Task instructions.
The whole listing below, with no pictures, is to be repeated as it stands.
◇ ◇ ◇ ◇ ◇ ◇ ◇
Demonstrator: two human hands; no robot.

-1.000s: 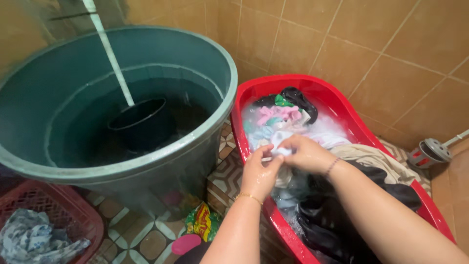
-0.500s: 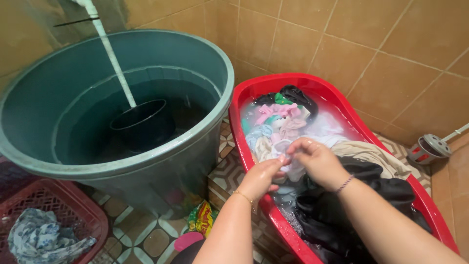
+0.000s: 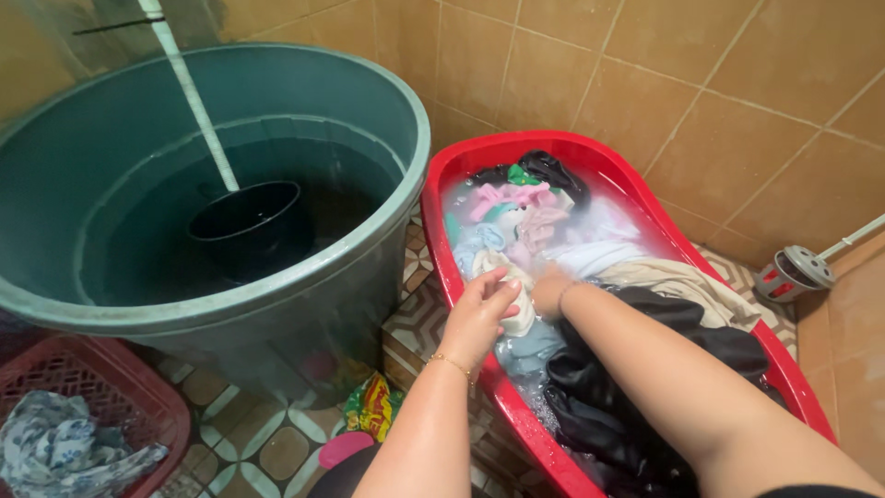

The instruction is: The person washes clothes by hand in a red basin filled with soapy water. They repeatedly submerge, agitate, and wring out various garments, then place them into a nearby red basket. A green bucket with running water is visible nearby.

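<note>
Two hands are down in the red tub (image 3: 479, 157), and it's tight in there. The left hand (image 3: 479, 314) sits right at the tub's near rim, fingers curled shut on a pale cream cloth (image 3: 518, 300), while the right hand (image 3: 550, 290) is pressed into the same cloth just beside it; its fingers are buried in fabric, so I can't tell whether they grip or lie flat. Soapy water and heaped laundry fill the tub edge to edge: pink and green pieces (image 3: 516, 198) at the far end, a beige garment (image 3: 682, 281) draped toward the right rim, black clothing (image 3: 627, 406) piled at the near end (partly hidden under the right forearm).

Room to move is slim: the green barrel (image 3: 55, 314) nearly touches the tub's left rim, with only a strip of patterned floor tile (image 3: 410, 318) between them, and the tiled wall (image 3: 719, 111) hems in the far side.

Water pours in a thin stream into a dark dipper (image 3: 249, 226) floating in the barrel. Bottom left, a red basket (image 3: 138, 392) is cut off by the frame, a blue-and-white cloth (image 3: 55, 452) inside. On the floor lies a crumpled packet (image 3: 376, 408) in green, yellow and red, its print unreadable.
</note>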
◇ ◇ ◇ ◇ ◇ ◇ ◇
Reply.
Demonstrator: two human hands; no robot.

-1.000s: 
-0.500s: 
+0.000s: 

The instruction is: The person washes clothes by hand in a red basin filled with soapy water. They repeatedly submerge, agitate, and wring out various garments, then place them into a nearby red basket. A green bucket with running water is visible nearby.

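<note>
Two hands are down in the red tub (image 3: 479, 157), and it's tight in there. The left hand (image 3: 479, 314) sits right at the tub's near rim, fingers curled shut on a pale cream cloth (image 3: 518, 300), while the right hand (image 3: 550, 290) is pressed into the same cloth just beside it; its fingers are buried in fabric, so I can't tell whether they grip or lie flat. Soapy water and heaped laundry fill the tub edge to edge: pink and green pieces (image 3: 516, 198) at the far end, a beige garment (image 3: 682, 281) draped toward the right rim, black clothing (image 3: 627, 406) piled at the near end (partly hidden under the right forearm).

Room to move is slim: the green barrel (image 3: 55, 314) nearly touches the tub's left rim, with only a strip of patterned floor tile (image 3: 410, 318) between them, and the tiled wall (image 3: 719, 111) hems in the far side.

Water pours in a thin stream into a dark dipper (image 3: 249, 226) floating in the barrel. Bottom left, a red basket (image 3: 138, 392) is cut off by the frame, a blue-and-white cloth (image 3: 55, 452) inside. On the floor lies a crumpled packet (image 3: 376, 408) in green, yellow and red, its print unreadable.
</note>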

The full output has been given.